Depuis la mi-avril, le Soudan est plongé dans une guerre civile meurtrière, qui est la conséquence tragique de l’échec des masses à prendre le pouvoir lors de la révolution de 2018-2019. Cette guerre vise à trancher la rivalité entre les deux bouchers qui ont mené la contre-révolution soudanaise : le général Mohamed Hamdan Dagalo (plus connu sous le nom de Hemedti), qui dirige les « Forces de soutien rapide » (FSR), un groupe paramilitaire, et le général Abdel Fattah al-Burhan, qui commande l’armée régulière et gouverne de facto le pays depuis 2019.

Rivalités contre-révolutionnaires

Les FSR ont été à la pointe de la répression de la révolution soudanaise, depuis que les masses ont renversé le général Omar al-Bashir en 2018. C’est elles qui ont écrasé les manifestations de Khartoum en 2019, dans un véritable déchaînement de violence et de barbarie. Burhan et Hemedti ont ensuite organisé en 2021 un coup d’État contre le premier ministre civil « de transition », le libéral Abdalla Hamdok, et restauré une dictature militaire. L’alliance temporaire de ces généraux avec les libéraux n’avait été qu’une feuille de vigne pour dissimuler leur propre pouvoir. Ils y ont mis fin dès qu’ils ont senti qu’ils pouvaient s’en passer.

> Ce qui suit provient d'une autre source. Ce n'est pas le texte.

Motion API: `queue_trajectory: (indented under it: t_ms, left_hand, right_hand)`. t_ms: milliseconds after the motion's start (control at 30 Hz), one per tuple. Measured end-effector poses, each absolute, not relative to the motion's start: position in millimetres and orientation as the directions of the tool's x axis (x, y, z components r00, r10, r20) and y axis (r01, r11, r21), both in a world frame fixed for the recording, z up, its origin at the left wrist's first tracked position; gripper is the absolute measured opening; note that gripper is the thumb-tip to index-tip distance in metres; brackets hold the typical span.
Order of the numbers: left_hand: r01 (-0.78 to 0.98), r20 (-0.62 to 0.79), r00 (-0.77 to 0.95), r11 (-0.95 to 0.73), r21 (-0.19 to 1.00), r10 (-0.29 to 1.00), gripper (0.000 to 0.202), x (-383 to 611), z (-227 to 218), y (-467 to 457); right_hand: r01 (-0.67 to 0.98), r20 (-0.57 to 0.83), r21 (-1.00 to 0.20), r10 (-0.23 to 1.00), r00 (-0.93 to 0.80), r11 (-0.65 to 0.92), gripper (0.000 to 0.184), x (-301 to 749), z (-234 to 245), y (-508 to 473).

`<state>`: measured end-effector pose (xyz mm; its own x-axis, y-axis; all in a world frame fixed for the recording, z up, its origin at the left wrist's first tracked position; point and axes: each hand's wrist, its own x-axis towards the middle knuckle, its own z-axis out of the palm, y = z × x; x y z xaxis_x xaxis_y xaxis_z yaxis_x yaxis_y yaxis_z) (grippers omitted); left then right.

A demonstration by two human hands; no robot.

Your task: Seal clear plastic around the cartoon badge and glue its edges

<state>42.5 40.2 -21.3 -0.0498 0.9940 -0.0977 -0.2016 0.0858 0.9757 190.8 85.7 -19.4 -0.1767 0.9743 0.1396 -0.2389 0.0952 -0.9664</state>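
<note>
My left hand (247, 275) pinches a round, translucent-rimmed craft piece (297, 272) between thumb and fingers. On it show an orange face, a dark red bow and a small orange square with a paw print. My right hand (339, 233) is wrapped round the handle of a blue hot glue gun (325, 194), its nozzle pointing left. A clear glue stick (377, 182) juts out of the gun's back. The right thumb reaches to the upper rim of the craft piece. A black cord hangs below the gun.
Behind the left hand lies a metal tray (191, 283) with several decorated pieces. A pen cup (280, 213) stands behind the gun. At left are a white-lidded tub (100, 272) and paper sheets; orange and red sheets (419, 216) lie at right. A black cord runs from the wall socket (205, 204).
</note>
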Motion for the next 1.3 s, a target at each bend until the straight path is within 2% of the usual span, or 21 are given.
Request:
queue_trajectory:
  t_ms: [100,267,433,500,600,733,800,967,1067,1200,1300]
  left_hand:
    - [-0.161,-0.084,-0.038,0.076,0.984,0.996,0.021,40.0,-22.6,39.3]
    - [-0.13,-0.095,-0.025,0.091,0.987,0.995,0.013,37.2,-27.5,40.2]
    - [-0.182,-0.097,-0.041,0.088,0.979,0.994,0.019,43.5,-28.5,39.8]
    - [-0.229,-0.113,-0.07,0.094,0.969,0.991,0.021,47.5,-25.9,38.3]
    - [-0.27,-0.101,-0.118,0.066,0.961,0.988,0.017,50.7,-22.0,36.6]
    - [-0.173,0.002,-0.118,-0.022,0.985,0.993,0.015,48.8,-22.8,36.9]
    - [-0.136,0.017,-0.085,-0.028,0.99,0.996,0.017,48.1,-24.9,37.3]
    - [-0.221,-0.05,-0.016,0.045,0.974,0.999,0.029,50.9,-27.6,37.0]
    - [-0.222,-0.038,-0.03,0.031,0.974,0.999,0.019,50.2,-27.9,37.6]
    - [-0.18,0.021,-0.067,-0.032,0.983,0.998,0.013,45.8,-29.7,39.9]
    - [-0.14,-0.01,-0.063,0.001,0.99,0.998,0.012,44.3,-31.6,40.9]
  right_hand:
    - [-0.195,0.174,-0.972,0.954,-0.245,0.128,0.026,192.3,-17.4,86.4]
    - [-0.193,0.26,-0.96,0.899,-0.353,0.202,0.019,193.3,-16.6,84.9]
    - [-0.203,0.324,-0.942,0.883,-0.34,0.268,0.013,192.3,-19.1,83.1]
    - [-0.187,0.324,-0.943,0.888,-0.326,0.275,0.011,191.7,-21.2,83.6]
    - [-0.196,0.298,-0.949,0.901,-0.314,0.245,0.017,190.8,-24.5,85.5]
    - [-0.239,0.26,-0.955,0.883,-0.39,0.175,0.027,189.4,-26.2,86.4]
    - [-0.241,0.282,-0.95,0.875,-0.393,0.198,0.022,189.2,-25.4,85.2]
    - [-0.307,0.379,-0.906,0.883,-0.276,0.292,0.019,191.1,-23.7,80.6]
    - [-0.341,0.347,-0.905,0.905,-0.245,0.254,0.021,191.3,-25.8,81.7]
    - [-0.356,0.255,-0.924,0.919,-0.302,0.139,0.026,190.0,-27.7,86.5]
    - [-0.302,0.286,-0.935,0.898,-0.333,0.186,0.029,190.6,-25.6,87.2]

Depuis, les deux généraux étaient en concurrence pour savoir lequel des deux détiendrait le pouvoir suprême. Tous deux essayaient de gagner le soutien de diverses puissances impérialistes. Ils ont notamment participé à des négociations organisées par les États-Unis, la Grande-Bretagne, les Émirats arabes unis et l’Arabie saoudite, pour mettre sur pied une « transition » vers un gouvernement civil.

Ces négociations, auxquelles participaient aussi les « Forces du changement et de la liberté » (FCL – une coalition d’organisation « démocrates » bourgeoises), sont une escroquerie pure et simple. Un « gouvernement civil » auquel les généraux donneraient leur accord ne pourrait être qu’une nouvelle couverture pour dissimuler leur tyrannie.

Depuis le début du printemps, les tensions entre Hemedti et Burhan s’étaient aggravées. Les forces armées soudanaises, dirigées par Burhan, avaient déployé des troupes dans des postes clés de la capitale et avaient fortifié leur quartier général à Khartoum.

Les deux généraux avaient aussi multiplié les déclarations hostiles. Hemedti a ainsi affirmé que Burhan s’opposait à la « transition vers la démocratie ». Venant de l’homme qui commandait les milices qui ont noyé dans le sang la révolution de 2018-2019, cela confine à la mauvaise plaisanterie! De son côté, Burhan avait annoncé son intention de réorganiser le gouvernement pour retirer à Hemedti son statut de numéro deux du régime.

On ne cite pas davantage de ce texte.